### What to produce
For this exercise, the reply is the listing below, reproduced exactly.

### Dataset section
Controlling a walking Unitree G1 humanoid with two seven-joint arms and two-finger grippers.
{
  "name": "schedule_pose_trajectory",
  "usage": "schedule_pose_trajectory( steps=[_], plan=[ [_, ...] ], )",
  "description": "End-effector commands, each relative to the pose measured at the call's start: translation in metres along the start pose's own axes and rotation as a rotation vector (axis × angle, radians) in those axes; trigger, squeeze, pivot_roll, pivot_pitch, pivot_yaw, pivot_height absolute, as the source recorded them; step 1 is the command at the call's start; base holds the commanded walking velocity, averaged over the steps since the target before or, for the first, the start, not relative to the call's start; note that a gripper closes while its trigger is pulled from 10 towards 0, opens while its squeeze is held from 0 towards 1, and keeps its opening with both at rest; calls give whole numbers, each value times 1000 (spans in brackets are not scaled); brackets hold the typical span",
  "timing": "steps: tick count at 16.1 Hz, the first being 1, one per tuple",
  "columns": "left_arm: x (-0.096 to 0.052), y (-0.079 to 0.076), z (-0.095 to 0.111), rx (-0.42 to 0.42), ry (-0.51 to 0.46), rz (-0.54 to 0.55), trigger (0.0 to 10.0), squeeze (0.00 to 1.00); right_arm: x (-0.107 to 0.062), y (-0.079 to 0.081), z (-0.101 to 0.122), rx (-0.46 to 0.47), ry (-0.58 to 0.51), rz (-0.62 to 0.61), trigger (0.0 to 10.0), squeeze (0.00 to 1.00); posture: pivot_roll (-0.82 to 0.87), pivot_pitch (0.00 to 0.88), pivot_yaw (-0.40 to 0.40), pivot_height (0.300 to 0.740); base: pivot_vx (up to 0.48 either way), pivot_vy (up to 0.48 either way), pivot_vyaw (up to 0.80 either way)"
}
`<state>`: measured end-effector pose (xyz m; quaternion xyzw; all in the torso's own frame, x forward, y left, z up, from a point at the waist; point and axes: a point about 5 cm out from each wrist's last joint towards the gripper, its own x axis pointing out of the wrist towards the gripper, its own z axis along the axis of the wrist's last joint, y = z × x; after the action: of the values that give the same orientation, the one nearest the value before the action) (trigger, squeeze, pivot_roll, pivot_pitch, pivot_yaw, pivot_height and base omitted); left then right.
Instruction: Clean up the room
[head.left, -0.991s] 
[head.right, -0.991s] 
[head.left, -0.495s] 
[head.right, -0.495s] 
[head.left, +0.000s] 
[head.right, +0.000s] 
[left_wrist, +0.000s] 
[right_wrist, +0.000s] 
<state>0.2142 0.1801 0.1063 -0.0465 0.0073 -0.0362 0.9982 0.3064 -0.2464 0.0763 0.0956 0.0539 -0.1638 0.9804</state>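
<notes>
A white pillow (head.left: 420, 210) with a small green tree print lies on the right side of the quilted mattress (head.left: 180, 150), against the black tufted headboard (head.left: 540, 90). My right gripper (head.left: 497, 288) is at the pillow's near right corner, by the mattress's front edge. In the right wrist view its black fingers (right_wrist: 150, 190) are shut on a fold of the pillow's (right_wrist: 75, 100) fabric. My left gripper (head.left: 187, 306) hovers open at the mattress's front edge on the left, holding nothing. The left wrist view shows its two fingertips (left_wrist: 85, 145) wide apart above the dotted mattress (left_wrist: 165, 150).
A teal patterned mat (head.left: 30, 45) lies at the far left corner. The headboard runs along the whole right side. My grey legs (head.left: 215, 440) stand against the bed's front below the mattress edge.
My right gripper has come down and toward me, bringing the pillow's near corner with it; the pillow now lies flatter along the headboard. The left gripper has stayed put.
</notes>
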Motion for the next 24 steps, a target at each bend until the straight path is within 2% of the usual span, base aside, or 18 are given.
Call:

### Solution below
Controlling a walking Unitree G1 humanoid with two seven-joint arms and two-finger grippers.
{
  "name": "schedule_pose_trajectory",
  "usage": "schedule_pose_trajectory( steps=[_], plan=[ [_, ...] ], )",
  "description": "End-effector commands, each relative to the pose measured at the call's start: translation in metres along the start pose's own axes and rotation as a rotation vector (axis × angle, radians) in those axes; trigger, squeeze, pivot_roll, pivot_pitch, pivot_yaw, pivot_height absolute, as the source recorded them; step 1 is the command at the call's start; base holds the commanded walking velocity, averaged over the steps since the target before or, for the first, the start, not relative to the call's start; note that a gripper closes while its trigger is pulled from 10 towards 0, opens while its squeeze is held from 0 towards 1, and keeps its opening with both at rest; calls give whole numbers, each value times 1000 (spans in brackets are not scaled); brackets hold the typical span",
  "timing": "steps: tick count at 16.1 Hz, the first being 1, one per tuple",
  "columns": "left_arm: x (-0.096 to 0.052), y (-0.079 to 0.076), z (-0.095 to 0.111), rx (-0.42 to 0.42), ry (-0.51 to 0.46), rz (-0.54 to 0.55), trigger (0.0 to 10.0), squeeze (0.00 to 1.00); right_arm: x (-0.107 to 0.062), y (-0.079 to 0.081), z (-0.101 to 0.122), rx (-0.46 to 0.47), ry (-0.58 to 0.51), rz (-0.62 to 0.61), trigger (0.0 to 10.0), squeeze (0.00 to 1.00); posture: pivot_roll (-0.82 to 0.87), pivot_pitch (0.00 to 0.88), pivot_yaw (-0.40 to 0.40), pivot_height (0.300 to 0.740); base: pivot_vx (up to 0.48 either way), pivot_vy (up to 0.48 either way), pivot_vyaw (up to 0.80 either way)"
}
`<state>`: measured end-effector pose (xyz m; quaternion xyzw; all in the torso's own frame, x forward, y left, z up, from a point at the waist; point and axes: a point about 5 cm out from each wrist's last joint towards the gripper, its own x axis pointing out of the wrist towards the gripper, its own z axis along the axis of the wrist's last joint, y = z × x; after the action: of the values that give the same orientation, the one nearest the value before the action) (trigger, squeeze, pivot_roll, pivot_pitch, pivot_yaw, pivot_height and base omitted); left then right.
Instruction: Clean up the room
[head.left, -0.991s] 
[head.right, -0.991s] 
[head.left, -0.495s] 
[head.right, -0.495s] 
[head.left, +0.000s] 
[head.right, +0.000s] 
[left_wrist, +0.000s] 
[right_wrist, +0.000s] 
<state>0.2142 0.1801 0.1063 -0.0465 0.0073 -0.0362 0.9982 0.3064 -0.2464 0.0763 0.0956 0.0539 -0.1638 0.9804</state>
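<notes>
A white pillow (head.left: 420, 210) with a small green tree print lies on the right side of the quilted mattress (head.left: 180, 150), against the black tufted headboard (head.left: 540, 90). My right gripper (head.left: 497, 288) is at the pillow's near right corner, by the mattress's front edge. In the right wrist view its black fingers (right_wrist: 150, 190) are shut on a fold of the pillow's (right_wrist: 75, 100) fabric. My left gripper (head.left: 187, 306) hovers open at the mattress's front edge on the left, holding nothing. The left wrist view shows its two fingertips (left_wrist: 85, 145) wide apart above the dotted mattress (left_wrist: 165, 150).
A teal patterned mat (head.left: 30, 45) lies at the far left corner. The headboard runs along the whole right side. My grey legs (head.left: 215, 440) stand against the bed's front below the mattress edge.
My right gripper has come down and toward me, bringing the pillow's near corner with it; the pillow now lies flatter along the headboard. The left gripper has stayed put.
</notes>
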Motion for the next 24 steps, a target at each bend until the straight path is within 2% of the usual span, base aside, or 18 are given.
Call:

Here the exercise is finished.